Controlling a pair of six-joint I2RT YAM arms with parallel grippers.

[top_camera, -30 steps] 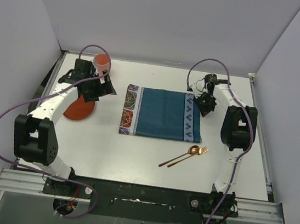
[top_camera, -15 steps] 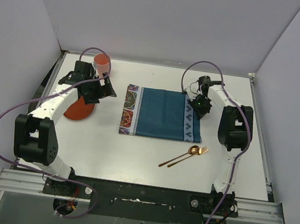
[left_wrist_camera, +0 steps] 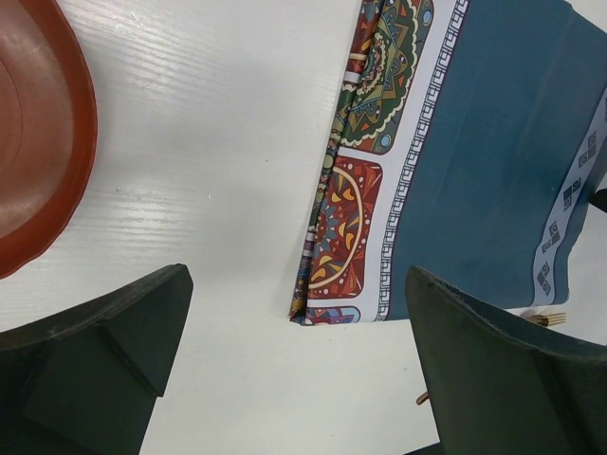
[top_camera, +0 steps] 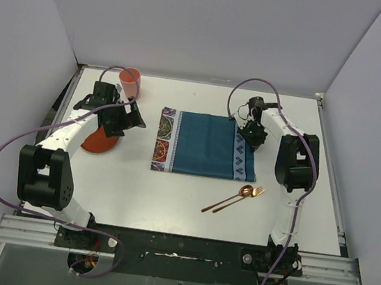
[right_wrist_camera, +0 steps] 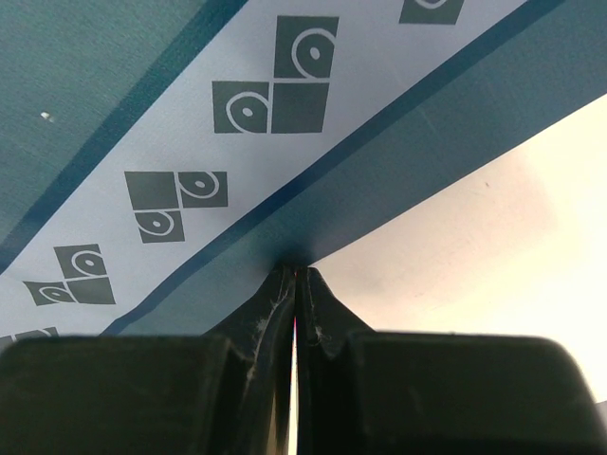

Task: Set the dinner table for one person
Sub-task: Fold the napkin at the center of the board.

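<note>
The bench (left_wrist_camera: 218, 142) is seen as smooth and white, with a faint grain and a soft sheen. The placemat (left_wrist_camera: 493, 171) is made of matt woven cloth. The plate (left_wrist_camera: 38, 142) is finished smooth and glossy. The spoon (top_camera: 240, 193) and fork (top_camera: 256, 191) are made of polished copper-toned metal. The left claw (left_wrist_camera: 299, 275) is fitted with matt black plastic fingers (left_wrist_camera: 104, 360).

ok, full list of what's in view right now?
table: 1, white, under everything
mat: 1, teal with patterned ends, centre
plate: 1, red-orange, left of mat, partly under left arm
cup: 1, orange, far left corner, beyond plate
spoon: 1, copper, off mat's near right corner
fork: 1, copper, beside spoon, on its right
left gripper: 1, black, open, above table between plate and mat
right gripper: 1, black, shut on mat's right edge
</note>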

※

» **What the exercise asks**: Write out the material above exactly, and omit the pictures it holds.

» **Task result**:
Controlling a pair of six-joint I2RT YAM arms with parallel grippers.

[top_camera, -30 steps] 
[top_camera, -15 steps] 
[left_wrist_camera, +0 steps] 
[top_camera, +0 steps] 
[right_wrist_camera, +0 steps] 

Task: Set the dinner table for one person
Sub-task: Fold the napkin at the center of the board.

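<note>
The bench (left_wrist_camera: 218, 142) is seen as smooth and white, with a faint grain and a soft sheen. The placemat (left_wrist_camera: 493, 171) is made of matt woven cloth. The plate (left_wrist_camera: 38, 142) is finished smooth and glossy. The spoon (top_camera: 240, 193) and fork (top_camera: 256, 191) are made of polished copper-toned metal. The left claw (left_wrist_camera: 299, 275) is fitted with matt black plastic fingers (left_wrist_camera: 104, 360).

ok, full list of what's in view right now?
table: 1, white, under everything
mat: 1, teal with patterned ends, centre
plate: 1, red-orange, left of mat, partly under left arm
cup: 1, orange, far left corner, beyond plate
spoon: 1, copper, off mat's near right corner
fork: 1, copper, beside spoon, on its right
left gripper: 1, black, open, above table between plate and mat
right gripper: 1, black, shut on mat's right edge
</note>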

Nothing further is required for this exercise.